Norman Bentwich, Attorney General of Palestine, and highest Jewish official in the Palestine Governent, was shot and wounded while passing through the corridor of the Government offices yesterday, by a young Arab employed as a civilian messenger in the Department of Police and Prisons.
Mr. Bentwich was wounded in the leg, after being shot at three times. He was at first rushed home and later removed to the Government Hospital. Dr. MacQueen, of the Government Health Department, is attending the Attorney General.
Dr. Yaski, head of the Hadassah in Palestine, who visited Mr. Bentwich at the hospital, informed the correspondent of the Jewish Telegraphic Agency that the bullet, which had (Continued on Page 4)
lodged under the skin of the calf, was easily removable and there is no danger if no infection develops.
The assailant, Abdul Ghani Tabek, of Kebatya, a village near Jenin, was immediately arrested on the spot. The prisoner was found to have been wounded in the thigh. Whether the wound was deliberately self-inflicted or accidental has not been determined. The examination of the Arab is being personally conducted by A. S. Mavrogordato, Inspector General of Jerusalem.
Surrounded by his family at the hospital, Mr. Bentwich was disposed to make light of the occurrence. According to the story he told Dr. Yaski, he had just closed his office on the second floor of the Government building, when he saw his assailant, revolver in hand pointing at him. Rushing down the stairs when the first shot was fired, Bentwich said he heard two more shots fired, but was uncertain which hit him.
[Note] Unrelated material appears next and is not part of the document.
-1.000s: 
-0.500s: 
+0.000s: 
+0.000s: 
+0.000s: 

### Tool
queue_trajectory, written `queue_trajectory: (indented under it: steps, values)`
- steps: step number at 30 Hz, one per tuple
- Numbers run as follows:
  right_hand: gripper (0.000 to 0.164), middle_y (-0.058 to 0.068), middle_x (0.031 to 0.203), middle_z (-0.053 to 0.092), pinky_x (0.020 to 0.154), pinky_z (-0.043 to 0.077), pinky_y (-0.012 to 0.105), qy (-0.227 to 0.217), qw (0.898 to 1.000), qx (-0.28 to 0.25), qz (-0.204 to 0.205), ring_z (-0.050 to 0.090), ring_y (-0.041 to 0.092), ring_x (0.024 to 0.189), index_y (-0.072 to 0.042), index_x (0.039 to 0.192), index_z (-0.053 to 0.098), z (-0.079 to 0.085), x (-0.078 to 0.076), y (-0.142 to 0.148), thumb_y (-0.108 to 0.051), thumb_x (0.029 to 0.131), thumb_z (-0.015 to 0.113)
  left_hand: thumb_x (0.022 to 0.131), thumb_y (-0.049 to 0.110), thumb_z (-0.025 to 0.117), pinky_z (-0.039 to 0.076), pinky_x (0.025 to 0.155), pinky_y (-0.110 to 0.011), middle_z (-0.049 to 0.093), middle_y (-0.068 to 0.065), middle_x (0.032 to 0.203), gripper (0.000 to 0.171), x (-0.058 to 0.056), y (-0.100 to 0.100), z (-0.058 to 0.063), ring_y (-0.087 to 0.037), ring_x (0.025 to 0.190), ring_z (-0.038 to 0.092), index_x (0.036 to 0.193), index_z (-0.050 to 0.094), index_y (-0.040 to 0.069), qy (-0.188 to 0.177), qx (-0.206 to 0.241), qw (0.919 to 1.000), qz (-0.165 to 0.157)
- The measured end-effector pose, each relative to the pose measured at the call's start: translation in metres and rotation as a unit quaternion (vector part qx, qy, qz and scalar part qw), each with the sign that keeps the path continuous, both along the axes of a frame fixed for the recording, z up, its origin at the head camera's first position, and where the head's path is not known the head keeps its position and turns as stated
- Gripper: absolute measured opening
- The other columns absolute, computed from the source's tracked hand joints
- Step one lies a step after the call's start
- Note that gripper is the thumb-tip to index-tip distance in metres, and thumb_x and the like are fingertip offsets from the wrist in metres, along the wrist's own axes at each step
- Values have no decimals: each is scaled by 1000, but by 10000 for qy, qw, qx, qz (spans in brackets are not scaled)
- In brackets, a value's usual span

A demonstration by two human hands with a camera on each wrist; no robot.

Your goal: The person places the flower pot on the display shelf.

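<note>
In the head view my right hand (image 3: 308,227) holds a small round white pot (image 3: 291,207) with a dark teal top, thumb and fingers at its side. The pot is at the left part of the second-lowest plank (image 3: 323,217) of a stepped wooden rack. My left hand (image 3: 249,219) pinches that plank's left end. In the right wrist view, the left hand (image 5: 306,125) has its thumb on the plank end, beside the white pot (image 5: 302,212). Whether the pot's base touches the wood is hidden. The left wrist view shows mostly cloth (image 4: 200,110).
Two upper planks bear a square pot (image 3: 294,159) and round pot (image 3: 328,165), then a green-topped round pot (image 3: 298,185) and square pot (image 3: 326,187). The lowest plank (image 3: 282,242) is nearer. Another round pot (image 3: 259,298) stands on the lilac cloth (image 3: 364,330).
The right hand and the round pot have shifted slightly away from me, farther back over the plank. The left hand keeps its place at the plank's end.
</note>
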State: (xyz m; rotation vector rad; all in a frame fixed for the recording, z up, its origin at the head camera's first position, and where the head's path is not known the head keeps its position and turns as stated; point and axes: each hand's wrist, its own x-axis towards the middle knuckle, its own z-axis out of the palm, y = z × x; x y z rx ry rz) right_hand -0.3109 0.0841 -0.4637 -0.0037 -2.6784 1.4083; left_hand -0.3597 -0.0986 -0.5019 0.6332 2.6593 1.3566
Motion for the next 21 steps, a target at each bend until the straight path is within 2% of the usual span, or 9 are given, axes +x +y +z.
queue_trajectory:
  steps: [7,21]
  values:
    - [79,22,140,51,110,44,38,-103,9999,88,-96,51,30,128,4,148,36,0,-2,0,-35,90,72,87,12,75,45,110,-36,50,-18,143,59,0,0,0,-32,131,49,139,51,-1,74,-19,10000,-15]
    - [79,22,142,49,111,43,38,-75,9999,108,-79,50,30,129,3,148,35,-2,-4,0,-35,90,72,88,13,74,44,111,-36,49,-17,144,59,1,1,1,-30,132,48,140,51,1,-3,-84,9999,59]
Immediately after the Bentwich shooting, an official communique was telephoned to the Jewish Telegraphic Agency, from the house of H. C. Luke, Chief Secretary of the Palestine Government. The communique declared: “Norman Bentwich, Attorney General of Palestine, was shot at this afternoon in the corridor of the Government Offices. Three shots were fired, one wounding him in the leg. His condition is not serious. The assailant’s name is Abdul Ghani Tabek of Kebatya, a village near Jenin. He is a young civilian messenger of the Department of Police and Prisons.”
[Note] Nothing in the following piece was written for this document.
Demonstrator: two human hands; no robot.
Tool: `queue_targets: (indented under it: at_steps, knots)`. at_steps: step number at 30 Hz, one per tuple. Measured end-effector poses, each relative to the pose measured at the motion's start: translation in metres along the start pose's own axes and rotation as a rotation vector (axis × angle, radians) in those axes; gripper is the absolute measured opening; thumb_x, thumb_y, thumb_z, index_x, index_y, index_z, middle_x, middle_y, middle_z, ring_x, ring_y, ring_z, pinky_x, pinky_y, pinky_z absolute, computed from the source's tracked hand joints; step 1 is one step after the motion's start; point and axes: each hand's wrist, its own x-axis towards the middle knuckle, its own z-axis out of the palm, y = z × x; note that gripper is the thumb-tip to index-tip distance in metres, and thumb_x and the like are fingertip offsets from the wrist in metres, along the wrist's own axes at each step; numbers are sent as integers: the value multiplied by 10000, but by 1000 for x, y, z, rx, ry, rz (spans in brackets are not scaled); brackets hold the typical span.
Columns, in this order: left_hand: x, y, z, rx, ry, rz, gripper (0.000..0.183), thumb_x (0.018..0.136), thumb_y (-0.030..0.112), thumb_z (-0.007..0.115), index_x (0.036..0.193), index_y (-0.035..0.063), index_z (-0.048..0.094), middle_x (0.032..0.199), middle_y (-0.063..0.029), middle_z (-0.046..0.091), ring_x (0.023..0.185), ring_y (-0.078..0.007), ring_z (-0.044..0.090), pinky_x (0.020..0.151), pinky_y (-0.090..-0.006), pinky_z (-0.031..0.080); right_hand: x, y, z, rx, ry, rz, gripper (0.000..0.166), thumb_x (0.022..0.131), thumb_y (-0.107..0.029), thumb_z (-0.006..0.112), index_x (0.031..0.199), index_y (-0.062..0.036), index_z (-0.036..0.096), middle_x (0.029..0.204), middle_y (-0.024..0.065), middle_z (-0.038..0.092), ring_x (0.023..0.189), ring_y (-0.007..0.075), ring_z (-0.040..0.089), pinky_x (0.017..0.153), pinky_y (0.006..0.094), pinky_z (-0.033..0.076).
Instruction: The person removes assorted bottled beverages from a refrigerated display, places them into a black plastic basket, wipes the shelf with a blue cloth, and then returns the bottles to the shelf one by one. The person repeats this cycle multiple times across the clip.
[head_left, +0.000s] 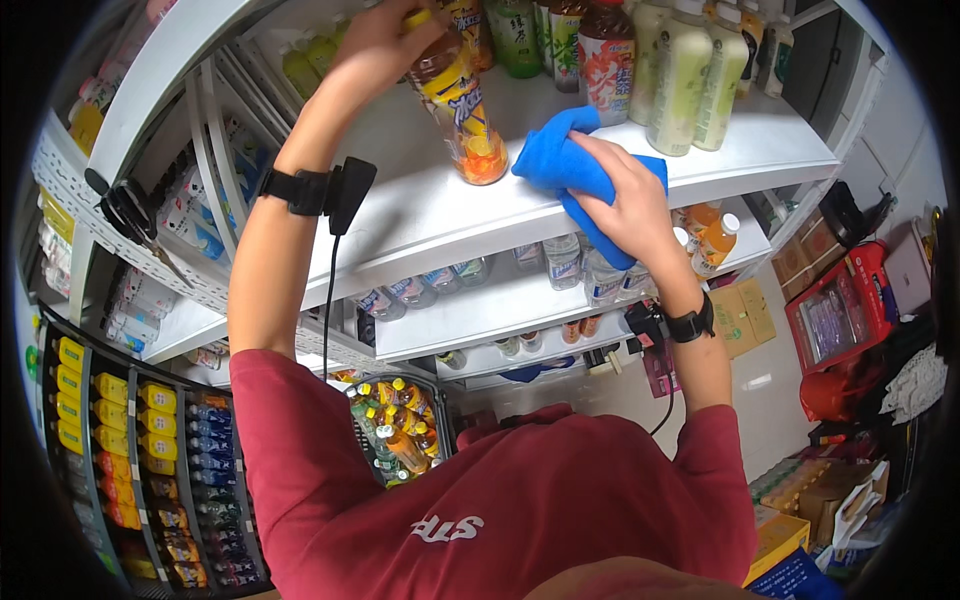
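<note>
My left hand (384, 41) grips a bottle of iced tea (465, 112) at its yellow cap and neck. The bottle's base is at the white metal shelf (420, 214), close to the front edge; whether it rests there or hangs just above I cannot tell. In my right hand (626, 195) is a bunched blue cloth (559, 154), held at the shelf's front edge just right of the bottle. Behind the cloth stands a red-labelled tea bottle (606, 64), with pale green drink bottles (673, 86) to its right.
Green tea bottles (517, 37) stand farther back. Clear water bottles (562, 262) and orange drinks (715, 244) occupy the shelf below. A basket (444, 420) full of bottles sits low beside me. Scissors (131, 214) hang on the left upright. Boxes (825, 495) lie at the lower right.
</note>
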Motion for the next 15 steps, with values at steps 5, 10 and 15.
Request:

Mr. Luke was among the many Government officials who visited Mr. Bentwich at the hospital.
The news of the attempted murder of Mr. Bentwich fell like a bombshell in the Jerusalem Jewish community, which in the last few months has been accustomed to every conceivable outrage.
Mr. Bentwich has for the past two months, since the outbreaks, been the target of Arab propaganda, Arab agitators demanding his dismissal from his post, on the ground that he is a Jew.
The attack on Mr. Bentwich follows upon the heels of the arrest of the Arab assailant of Dr. Ticho, noted Jewish occulist, who was identified by several witnesses as a post office employee. There is grim irony in the fact that of the two most recent victims of Arab murderous assaults, one should be a Jewish physician who healed thousands of Arabs, and the other a superior Government official who has watched Arab rights more jealously perhaps than those of his own people.
The arrest of the Bentwich and Ticho assailants has given rise to the belief that a hidden terrorist society (Continued on Page 8)
exists in Palestine, similar to the Sinn Fein.